[Start of section]

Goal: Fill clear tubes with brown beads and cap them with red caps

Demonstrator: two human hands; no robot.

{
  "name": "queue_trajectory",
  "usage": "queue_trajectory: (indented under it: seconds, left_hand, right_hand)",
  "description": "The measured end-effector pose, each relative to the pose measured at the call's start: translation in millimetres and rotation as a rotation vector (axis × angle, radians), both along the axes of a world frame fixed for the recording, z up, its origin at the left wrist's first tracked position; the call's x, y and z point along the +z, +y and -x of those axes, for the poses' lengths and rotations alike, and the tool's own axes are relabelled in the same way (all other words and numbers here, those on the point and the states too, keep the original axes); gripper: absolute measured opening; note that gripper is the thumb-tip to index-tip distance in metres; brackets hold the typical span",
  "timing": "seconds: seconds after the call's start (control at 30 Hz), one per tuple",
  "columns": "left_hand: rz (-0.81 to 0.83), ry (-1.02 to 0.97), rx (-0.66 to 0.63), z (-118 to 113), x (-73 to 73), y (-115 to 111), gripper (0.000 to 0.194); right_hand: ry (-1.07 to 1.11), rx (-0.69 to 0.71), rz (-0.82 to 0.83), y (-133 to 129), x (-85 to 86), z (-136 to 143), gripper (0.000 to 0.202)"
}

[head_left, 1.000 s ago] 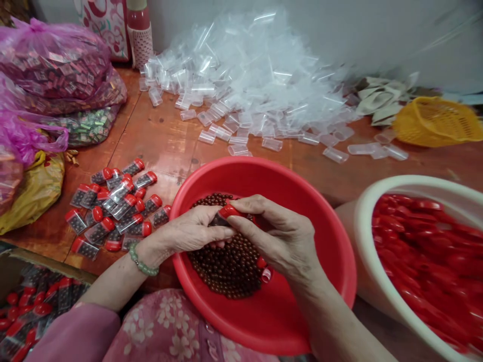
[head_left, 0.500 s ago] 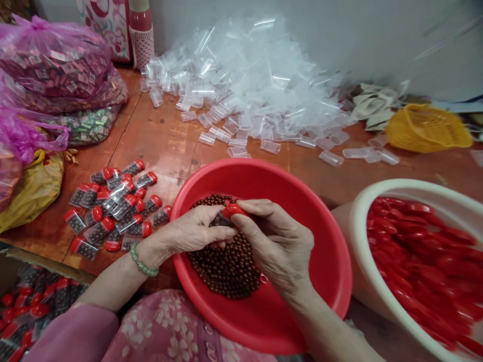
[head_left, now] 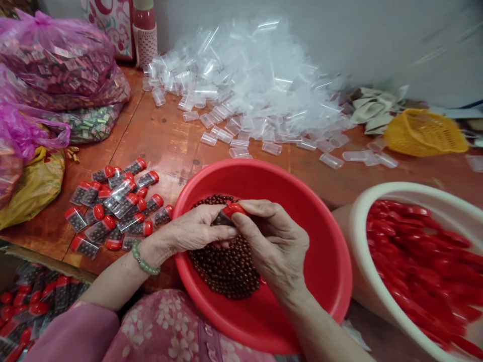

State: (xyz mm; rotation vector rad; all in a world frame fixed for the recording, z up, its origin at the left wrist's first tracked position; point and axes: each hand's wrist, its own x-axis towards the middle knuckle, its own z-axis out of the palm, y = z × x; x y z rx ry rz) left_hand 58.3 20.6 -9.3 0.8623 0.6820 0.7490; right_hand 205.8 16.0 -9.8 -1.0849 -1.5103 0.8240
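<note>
Over the red basin [head_left: 313, 211] both hands meet at one small clear case [head_left: 222, 218] with dark contents. My left hand [head_left: 198, 229] pinches the body of the case between thumb and fingers. On its upper end sits a red cap [head_left: 234, 208], gripped by the thumb and index finger of my right hand [head_left: 279, 236]. The fingers partly hide the case and cap. Beneath the hands, a heap of shiny brown beads [head_left: 226, 271] lies in the basin. Left of the basin, several filled, red-capped cases [head_left: 126, 206] are piled on the table.
Behind the basin is a large heap of clear plastic tubes [head_left: 249, 95] on the wooden table [head_left: 158, 136]. A white tub [head_left: 358, 231] of red caps [head_left: 422, 271] stands right, a yellow basket [head_left: 424, 131] behind it. Filled bags [head_left: 56, 65] are at left, more capped cases [head_left: 37, 306] below.
The view has shifted slightly. Both hands stay on the case and its cap, with my right hand turned very slightly; nothing has been let go.
</note>
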Motion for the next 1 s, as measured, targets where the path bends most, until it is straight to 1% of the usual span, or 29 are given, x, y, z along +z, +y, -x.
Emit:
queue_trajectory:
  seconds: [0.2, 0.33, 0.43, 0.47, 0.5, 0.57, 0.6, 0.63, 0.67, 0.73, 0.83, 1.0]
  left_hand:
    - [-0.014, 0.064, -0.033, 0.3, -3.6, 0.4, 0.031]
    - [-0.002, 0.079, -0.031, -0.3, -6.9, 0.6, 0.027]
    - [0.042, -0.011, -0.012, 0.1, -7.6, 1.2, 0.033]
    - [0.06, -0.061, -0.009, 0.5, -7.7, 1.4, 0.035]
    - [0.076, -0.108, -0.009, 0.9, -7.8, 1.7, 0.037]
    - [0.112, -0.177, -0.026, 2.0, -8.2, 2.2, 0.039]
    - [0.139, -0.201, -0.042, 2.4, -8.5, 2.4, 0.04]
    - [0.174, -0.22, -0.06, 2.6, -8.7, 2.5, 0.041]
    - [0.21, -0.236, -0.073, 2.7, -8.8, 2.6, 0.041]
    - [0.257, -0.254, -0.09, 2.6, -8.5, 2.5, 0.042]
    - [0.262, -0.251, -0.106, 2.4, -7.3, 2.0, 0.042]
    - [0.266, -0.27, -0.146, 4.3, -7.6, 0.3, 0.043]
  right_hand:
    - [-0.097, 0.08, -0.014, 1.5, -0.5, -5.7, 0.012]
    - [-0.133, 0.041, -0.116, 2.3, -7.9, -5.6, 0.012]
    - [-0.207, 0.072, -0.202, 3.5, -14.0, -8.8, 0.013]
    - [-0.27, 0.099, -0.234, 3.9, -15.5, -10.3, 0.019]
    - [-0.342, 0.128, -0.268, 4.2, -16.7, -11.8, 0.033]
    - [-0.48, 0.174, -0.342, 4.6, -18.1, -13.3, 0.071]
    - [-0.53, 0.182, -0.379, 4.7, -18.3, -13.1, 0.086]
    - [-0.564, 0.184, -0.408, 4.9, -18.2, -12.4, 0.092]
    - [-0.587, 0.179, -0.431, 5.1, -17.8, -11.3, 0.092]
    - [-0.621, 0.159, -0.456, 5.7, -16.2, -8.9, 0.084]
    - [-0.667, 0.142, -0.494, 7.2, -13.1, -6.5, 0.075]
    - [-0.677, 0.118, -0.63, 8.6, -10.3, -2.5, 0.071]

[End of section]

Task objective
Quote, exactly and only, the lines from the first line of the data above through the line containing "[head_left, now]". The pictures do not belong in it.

Response to this task
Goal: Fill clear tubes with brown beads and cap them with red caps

Demonstrator: two human hands; no robot.

{
  "name": "queue_trajectory",
  "usage": "queue_trajectory: (indented under it: seconds, left_hand, right_hand)",
  "description": "The measured end-effector pose, each relative to the pose measured at the call's start: translation in millimetres and rotation as a rotation vector (axis × angle, radians), both along the axes of a world frame fixed for the recording, z up, its origin at the left wrist's first tracked position; the call's x, y and z point along the +z, +y and -x of those axes, for the poses' lengths and rotations alike, and the tool's own axes are relabelled in the same way (all other words and numbers here, those on the point and the states too, keep the original axes); gripper: absolute measured opening; note that gripper is the thumb-tip to index-tip distance in metres; brackets hold the typical span",
  "timing": "seconds: seconds after the call's start (control at 30 Hz), one per tuple",
  "columns": "left_hand: rz (-0.81 to 0.83), ry (-1.02 to 0.97), rx (-0.66 to 0.63), z (-118 to 113), x (-73 to 73), y (-115 to 111), gripper (0.000 to 0.194); right_hand: ry (-1.07 to 1.11), rx (-0.69 to 0.71), rz (-0.82 to 0.83), y (-133 to 129), x (-85 to 86), z (-136 to 143), gripper (0.000 to 0.202)"
}

[head_left, 1.000 s ago] 
[head_left, 0.500 s ago] 
[head_left, now] 

The output contains nothing further.